銀座百点 号外8

 井伏鱒二に「永井龍男の『はにかみ』」と題する作家論がある(「井上靖永井龍男集」〈現代日本文学大系86〉筑摩書房、1969年)。ついでだから、これも引用してしまう。


「よほどの虚弱児童であつたらしい。永井君の次兄の二郎さんも云ってゐた。
『龍男(たつ)には、ほんとに手を焼きました。病気ばかりする子ですから、学校に行くのも控へさせてゐたほどです。しかし人並の常識を与へなくつてはいけないので、風邪を引かないやうに冬には大きな襟巻をさして、寄席や芝居によく連れて行つてやりました。まつたく手数のかかる子供でした。ところが、近頃は健康を謳歌してる風で、無鉄砲に飲んでゐるさうぢやありませんか。ちと気をつけるやうに云って頂きたいものですな。』
 二郎さんはさう云って私に註文つけた。
 これは永井君が文藝春秋社に勤めてゐた頃のことで、当時、永井君は若いジャーナリストとしていつぱいに働いてゐた。彼は編輯の名手で、また人に原稿を書かせるにも葉書一枚で間にあはせてゐた。この編輯の経験や当時の生活が、今日の彼の作品の筋立をつくるのに役立つてゐるのは云ふまでまでもない。河上徹太郎は当時の永井君を回想して、私の云ひたいことを次のやうに書いてゐる。

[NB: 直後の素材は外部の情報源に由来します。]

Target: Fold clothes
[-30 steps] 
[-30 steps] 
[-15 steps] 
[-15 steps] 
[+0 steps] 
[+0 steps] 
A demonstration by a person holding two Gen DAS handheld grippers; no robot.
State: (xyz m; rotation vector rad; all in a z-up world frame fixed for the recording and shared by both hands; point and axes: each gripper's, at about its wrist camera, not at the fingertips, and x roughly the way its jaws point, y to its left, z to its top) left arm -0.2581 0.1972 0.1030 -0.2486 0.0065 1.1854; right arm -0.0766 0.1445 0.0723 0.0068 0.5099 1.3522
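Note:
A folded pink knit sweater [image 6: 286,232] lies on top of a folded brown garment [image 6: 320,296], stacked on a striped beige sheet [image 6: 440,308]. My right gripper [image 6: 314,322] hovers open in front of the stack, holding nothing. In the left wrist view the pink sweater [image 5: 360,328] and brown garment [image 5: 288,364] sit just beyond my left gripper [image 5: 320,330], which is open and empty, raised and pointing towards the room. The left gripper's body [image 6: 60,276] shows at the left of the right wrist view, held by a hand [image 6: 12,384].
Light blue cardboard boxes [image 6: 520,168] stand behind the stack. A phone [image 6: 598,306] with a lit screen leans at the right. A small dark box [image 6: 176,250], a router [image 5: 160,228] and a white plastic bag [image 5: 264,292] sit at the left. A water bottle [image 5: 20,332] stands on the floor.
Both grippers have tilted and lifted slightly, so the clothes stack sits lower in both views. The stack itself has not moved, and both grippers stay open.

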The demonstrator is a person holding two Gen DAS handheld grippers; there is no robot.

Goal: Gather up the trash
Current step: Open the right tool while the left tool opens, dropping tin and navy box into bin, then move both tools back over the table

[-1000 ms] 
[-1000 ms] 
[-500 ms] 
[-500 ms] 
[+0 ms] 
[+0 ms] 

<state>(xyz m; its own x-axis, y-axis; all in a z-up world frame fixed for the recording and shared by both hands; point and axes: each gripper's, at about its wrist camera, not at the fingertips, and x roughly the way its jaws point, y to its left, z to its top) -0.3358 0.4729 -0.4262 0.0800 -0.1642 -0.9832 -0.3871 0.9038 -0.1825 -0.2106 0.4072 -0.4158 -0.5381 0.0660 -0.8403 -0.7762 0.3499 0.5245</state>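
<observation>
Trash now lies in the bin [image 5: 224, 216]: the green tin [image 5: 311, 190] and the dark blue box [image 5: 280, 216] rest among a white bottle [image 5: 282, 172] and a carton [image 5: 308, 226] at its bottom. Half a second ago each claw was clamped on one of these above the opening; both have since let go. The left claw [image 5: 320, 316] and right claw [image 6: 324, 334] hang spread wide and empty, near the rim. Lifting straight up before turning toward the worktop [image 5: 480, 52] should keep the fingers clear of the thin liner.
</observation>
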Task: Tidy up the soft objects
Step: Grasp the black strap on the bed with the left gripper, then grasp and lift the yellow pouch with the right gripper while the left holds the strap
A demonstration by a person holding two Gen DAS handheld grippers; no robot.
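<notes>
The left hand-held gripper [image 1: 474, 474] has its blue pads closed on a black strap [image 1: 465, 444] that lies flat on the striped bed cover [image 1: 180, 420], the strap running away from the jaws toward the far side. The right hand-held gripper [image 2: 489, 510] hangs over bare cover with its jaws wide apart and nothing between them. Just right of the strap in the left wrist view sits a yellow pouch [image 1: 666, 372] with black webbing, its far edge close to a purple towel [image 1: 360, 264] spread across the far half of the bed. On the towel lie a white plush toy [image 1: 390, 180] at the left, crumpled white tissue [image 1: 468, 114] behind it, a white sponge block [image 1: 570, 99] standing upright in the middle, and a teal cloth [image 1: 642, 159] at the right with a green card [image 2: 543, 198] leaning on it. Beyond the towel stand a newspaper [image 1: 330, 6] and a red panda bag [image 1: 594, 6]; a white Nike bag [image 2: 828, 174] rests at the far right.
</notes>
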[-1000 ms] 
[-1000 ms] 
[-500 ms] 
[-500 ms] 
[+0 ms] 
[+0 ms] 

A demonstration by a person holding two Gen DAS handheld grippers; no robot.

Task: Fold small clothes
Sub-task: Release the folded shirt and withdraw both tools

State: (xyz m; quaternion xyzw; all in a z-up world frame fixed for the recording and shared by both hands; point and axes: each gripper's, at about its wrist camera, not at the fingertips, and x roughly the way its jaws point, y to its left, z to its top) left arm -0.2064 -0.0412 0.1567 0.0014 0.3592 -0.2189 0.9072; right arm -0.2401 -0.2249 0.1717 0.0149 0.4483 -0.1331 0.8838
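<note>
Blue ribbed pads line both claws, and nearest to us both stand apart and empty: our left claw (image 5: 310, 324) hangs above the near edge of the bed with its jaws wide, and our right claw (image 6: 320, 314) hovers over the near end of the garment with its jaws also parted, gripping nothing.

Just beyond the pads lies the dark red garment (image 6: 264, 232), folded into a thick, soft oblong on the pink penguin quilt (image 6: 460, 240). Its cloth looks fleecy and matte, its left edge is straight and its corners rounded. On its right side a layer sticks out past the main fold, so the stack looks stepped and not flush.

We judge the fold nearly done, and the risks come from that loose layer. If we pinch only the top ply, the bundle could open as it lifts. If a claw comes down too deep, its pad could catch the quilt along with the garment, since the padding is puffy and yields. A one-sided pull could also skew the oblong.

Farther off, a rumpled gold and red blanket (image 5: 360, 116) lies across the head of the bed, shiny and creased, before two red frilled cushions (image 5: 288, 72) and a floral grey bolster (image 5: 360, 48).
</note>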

『そして思へば、遊び、或ひは生活が闘ひでもあり修行でもあつたこの時代に、彼の今日の作家としての感受性の形式も内容も貯へたのだ。今日の仕事は、その時代の実に贅沢な貯蔵品の放出なのである。(中略)但し彼が貯蔵したのは、あくまで今日の作家的資本となさんがためではなくて、消費せんがための行為が蓄への所以なのである。だから、これほどもとがかかつてゐながら、常に創造するに苦しい作家である。(中略)永井君のは優れた遊び人の放蕩のむつかしさの如く、浪費するための苦労なのである。全く贅沢な話だ。然し誰が? 彼の愛読者が、である。』」
 
 河上徹太郎の文章は、引き写していて頭が痛くなる。